- Description of the task:
Start at the first line of the listing below. Write out each line exactly, stopping after the one that contains "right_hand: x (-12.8".

- Information supplied:
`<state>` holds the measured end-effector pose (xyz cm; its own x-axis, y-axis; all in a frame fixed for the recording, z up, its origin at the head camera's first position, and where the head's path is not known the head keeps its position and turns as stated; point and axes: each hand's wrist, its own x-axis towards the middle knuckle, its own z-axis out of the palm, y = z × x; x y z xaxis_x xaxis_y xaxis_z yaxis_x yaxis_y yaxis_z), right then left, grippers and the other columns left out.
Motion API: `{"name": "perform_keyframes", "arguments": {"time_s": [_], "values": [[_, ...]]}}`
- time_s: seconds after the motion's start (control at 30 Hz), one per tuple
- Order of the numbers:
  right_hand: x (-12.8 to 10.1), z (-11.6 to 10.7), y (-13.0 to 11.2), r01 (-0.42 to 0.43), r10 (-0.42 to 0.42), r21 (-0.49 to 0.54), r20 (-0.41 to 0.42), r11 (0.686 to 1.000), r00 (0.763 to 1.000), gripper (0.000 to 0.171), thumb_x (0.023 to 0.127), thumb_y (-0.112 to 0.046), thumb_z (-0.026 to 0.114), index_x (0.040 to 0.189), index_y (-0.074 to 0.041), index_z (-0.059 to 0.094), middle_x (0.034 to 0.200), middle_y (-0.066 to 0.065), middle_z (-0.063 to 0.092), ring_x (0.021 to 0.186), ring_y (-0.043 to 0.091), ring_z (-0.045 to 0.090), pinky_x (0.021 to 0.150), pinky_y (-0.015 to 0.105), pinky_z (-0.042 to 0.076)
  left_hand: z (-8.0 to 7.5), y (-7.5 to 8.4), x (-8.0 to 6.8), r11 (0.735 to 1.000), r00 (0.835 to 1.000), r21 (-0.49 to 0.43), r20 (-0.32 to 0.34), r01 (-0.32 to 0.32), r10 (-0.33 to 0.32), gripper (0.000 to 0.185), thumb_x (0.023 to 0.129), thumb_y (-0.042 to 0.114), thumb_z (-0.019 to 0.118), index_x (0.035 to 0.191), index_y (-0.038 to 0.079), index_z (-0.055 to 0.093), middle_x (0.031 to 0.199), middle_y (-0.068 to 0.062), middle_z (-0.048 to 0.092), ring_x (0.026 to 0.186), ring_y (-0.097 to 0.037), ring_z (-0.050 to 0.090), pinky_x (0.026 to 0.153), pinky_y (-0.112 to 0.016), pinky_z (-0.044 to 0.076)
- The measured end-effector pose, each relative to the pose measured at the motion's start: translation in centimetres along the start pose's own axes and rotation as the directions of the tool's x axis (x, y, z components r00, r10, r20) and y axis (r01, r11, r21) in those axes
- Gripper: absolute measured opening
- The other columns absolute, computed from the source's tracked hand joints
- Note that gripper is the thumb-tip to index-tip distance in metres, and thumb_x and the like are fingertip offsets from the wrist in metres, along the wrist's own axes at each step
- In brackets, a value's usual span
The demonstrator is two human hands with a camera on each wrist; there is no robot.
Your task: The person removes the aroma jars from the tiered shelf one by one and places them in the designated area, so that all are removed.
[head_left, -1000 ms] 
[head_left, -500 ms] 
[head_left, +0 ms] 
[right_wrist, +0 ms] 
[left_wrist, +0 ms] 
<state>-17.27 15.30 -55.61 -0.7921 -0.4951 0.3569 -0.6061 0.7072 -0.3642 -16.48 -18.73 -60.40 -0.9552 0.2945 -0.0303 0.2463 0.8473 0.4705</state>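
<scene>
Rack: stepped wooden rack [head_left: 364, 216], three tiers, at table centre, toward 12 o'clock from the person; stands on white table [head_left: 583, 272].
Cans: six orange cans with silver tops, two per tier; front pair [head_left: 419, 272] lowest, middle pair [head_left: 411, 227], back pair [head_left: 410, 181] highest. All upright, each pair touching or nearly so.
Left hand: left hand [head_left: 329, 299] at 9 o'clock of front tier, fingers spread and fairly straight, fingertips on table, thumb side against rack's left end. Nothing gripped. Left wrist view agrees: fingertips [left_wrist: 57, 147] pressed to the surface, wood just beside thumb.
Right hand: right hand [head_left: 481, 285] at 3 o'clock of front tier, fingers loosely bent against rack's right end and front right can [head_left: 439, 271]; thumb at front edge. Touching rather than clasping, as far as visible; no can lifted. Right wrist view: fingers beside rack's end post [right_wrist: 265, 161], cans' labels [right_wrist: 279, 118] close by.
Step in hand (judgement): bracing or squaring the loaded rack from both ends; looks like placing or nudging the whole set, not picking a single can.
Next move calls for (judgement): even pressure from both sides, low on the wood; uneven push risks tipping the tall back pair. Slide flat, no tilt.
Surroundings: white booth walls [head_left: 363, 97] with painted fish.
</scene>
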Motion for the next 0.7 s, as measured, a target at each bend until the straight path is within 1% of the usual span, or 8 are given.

- Completed exercise:
`<state>` holds the measured end-effector pose (xyz cm; its own x-axis, y-axis; all in a frame fixed for the recording, z up, its origin at the head camera's first position, and where the head's path is not known the head keeps its position and turns as stated; point and axes: each hand's wrist, its own x-axis towards the middle knuckle, its own z-axis out of the palm, y = z × x; x y z xaxis_x xaxis_y xaxis_z yaxis_x yaxis_y yaxis_z), right then left, grippers and the other columns left out.
Motion API: `{"name": "perform_keyframes", "arguments": {"time_s": [_], "values": [[_, ...]]}}`
- time_s: seconds after the motion's start (control at 30 Hz), one per tuple
- Order of the numbers:
  right_hand: x (-12.8 to 10.1), z (-11.6 to 10.7), y (-13.0 to 11.2), r01 (-0.42 to 0.43), r10 (-0.42 to 0.42), r21 (-0.49 to 0.54), r20 (-0.41 to 0.42), r11 (0.686 to 1.000), r00 (0.763 to 1.000), gripper (0.000 to 0.171), thumb_x (0.023 to 0.127), thumb_y (-0.112 to 0.046), thumb_z (-0.026 to 0.114), index_x (0.040 to 0.189), index_y (-0.074 to 0.041), index_z (-0.059 to 0.094), middle_x (0.034 to 0.200), middle_y (-0.066 to 0.065), middle_z (-0.063 to 0.092), ring_x (0.021 to 0.186), ring_y (-0.043 to 0.091), ring_z (-0.045 to 0.090), pinky_x (0.021 to 0.150), pinky_y (-0.015 to 0.105), pinky_z (-0.042 to 0.076)

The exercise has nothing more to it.